ABOUT THIS EXERCISE:
Please repeat the records below exactly, but only from the line that contains "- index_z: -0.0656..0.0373" onward, ending with the last line.

RECORDS TO USE:
..........

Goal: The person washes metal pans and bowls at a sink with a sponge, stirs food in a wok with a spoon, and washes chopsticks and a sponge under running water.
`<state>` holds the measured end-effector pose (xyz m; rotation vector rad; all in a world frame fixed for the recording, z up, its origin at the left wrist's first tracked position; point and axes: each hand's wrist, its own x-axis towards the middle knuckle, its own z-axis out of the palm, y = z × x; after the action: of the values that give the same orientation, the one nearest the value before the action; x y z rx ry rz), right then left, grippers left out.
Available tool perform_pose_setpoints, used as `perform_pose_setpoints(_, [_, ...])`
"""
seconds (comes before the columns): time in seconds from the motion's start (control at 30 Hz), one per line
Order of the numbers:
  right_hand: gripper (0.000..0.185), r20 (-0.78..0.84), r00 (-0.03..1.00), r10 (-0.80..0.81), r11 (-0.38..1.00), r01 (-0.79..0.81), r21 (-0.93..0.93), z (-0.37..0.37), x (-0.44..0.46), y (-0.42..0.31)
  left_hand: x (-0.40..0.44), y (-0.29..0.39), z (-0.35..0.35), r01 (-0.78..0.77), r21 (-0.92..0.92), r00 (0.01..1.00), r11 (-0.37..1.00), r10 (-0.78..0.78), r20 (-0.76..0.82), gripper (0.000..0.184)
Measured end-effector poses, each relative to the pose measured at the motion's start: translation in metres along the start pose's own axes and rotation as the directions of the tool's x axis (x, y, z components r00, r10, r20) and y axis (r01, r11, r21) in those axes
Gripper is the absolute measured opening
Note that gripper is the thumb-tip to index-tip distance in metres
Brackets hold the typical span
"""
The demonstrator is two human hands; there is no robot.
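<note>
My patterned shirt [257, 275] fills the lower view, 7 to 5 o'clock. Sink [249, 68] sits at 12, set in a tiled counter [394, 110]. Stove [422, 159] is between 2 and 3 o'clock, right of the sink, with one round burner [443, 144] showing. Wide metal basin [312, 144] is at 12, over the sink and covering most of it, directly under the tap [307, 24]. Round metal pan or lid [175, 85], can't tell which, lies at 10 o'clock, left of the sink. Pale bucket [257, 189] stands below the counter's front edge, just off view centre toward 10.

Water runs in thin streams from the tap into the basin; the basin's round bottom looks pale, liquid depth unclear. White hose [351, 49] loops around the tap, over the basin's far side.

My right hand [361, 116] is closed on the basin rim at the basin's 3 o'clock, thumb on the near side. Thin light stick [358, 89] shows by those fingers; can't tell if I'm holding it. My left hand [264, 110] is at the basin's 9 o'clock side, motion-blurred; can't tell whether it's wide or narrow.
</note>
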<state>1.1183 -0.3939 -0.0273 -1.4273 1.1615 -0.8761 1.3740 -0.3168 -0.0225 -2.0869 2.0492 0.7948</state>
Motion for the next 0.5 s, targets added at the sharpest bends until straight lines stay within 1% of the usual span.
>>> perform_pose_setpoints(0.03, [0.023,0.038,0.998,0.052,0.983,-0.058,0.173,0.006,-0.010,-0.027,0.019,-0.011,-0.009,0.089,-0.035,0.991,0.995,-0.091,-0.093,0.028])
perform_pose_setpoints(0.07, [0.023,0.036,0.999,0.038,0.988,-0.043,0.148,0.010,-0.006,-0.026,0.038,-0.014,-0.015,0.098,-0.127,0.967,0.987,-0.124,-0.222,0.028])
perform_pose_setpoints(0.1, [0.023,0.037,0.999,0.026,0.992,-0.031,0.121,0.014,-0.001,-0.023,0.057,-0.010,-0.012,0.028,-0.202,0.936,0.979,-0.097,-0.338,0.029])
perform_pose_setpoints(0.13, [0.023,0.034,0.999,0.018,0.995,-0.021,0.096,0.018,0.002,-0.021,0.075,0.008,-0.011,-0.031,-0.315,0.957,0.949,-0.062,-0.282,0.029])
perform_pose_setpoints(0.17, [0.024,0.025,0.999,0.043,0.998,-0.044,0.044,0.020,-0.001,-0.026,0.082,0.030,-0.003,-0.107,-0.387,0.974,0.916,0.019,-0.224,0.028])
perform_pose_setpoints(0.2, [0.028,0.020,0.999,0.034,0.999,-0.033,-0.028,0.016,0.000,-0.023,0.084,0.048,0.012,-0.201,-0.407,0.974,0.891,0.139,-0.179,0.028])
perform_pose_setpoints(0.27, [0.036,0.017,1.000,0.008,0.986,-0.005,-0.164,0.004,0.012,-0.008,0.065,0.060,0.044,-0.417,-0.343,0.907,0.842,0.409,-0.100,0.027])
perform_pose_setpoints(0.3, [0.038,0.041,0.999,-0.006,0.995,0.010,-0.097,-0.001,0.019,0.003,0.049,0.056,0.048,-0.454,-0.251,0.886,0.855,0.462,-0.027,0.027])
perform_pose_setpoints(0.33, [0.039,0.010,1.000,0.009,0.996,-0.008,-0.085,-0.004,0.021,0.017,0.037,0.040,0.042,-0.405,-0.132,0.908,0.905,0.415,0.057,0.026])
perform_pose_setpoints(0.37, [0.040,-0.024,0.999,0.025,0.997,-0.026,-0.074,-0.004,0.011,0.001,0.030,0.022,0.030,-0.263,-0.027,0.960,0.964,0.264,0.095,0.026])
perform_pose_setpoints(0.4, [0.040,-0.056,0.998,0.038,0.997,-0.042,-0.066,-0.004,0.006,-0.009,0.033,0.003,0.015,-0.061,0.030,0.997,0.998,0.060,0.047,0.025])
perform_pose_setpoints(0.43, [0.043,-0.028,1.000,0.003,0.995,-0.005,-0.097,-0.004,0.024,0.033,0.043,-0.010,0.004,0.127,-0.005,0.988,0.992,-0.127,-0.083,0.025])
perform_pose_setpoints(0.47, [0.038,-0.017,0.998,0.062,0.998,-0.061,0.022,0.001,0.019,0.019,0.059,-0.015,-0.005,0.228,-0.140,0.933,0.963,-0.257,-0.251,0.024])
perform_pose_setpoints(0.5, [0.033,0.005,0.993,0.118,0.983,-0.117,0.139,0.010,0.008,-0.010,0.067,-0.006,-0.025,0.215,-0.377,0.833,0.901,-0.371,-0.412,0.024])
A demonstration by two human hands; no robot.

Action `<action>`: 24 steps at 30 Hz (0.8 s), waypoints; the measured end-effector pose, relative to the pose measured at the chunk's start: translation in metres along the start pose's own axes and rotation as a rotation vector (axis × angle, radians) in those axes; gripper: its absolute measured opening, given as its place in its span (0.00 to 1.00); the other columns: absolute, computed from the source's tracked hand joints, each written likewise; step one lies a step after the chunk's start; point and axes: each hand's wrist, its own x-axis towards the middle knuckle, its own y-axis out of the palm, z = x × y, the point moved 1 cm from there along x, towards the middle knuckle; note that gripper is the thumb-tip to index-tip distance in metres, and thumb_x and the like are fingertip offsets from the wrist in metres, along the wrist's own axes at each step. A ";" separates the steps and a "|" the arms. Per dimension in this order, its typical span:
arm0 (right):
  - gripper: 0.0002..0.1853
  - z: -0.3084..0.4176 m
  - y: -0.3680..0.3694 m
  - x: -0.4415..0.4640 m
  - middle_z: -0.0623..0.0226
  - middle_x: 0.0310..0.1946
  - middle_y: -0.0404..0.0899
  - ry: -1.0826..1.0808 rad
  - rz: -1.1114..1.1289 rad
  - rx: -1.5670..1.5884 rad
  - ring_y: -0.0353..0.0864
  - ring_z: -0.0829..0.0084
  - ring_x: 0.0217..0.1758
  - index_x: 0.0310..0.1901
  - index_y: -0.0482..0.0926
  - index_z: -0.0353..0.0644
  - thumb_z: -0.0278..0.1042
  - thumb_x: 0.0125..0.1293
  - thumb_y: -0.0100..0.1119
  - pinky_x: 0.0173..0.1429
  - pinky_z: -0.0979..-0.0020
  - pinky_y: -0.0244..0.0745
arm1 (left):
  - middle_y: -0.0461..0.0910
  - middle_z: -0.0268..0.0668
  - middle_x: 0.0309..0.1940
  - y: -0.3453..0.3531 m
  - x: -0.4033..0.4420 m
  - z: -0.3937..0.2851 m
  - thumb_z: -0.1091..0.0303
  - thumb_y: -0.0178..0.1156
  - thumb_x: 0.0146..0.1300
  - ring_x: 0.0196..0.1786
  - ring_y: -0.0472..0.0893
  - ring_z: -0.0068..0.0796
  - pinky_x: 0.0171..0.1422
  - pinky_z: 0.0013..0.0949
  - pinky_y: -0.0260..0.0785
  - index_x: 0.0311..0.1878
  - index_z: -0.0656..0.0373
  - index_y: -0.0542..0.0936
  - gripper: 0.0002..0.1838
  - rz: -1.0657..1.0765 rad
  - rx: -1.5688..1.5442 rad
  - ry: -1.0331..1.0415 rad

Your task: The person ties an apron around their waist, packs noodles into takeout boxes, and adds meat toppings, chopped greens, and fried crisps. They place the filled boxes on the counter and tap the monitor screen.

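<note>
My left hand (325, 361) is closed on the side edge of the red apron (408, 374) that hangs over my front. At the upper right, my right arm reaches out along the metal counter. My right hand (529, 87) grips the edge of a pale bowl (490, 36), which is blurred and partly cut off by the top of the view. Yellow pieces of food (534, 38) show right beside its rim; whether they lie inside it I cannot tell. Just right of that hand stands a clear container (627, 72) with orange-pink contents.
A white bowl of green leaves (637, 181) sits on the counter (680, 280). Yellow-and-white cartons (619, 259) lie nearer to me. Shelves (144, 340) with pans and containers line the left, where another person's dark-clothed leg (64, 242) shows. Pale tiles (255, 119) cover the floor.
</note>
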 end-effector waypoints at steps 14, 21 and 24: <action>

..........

WRITTEN ANSWER:
  - index_z: -0.0656..0.0373
  - index_y: -0.0542..0.0936
  - gripper: 0.0002..0.1838
  - rz: -1.0657..1.0765 rad
  - rx: -1.5688..1.5442 rad
  - ry: -1.0331..1.0415 rad

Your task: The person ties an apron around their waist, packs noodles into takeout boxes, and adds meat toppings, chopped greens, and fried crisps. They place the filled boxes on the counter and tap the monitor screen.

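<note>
My left hand (325, 361) is closed on the side edge of the red apron (408, 374) that hangs over my front. At the upper right, my right arm reaches out along the metal counter. My right hand (529, 87) grips the edge of a pale bowl (490, 36), which is blurred and partly cut off by the top of the view. Yellow pieces of food (534, 38) show right beside its rim; whether they lie inside it I cannot tell. Just right of that hand stands a clear container (627, 72) with orange-pink contents.
A white bowl of green leaves (637, 181) sits on the counter (680, 280). Yellow-and-white cartons (619, 259) lie nearer to me. Shelves (144, 340) with pans and containers line the left, where another person's dark-clothed leg (64, 242) shows. Pale tiles (255, 119) cover the floor.
</note>
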 end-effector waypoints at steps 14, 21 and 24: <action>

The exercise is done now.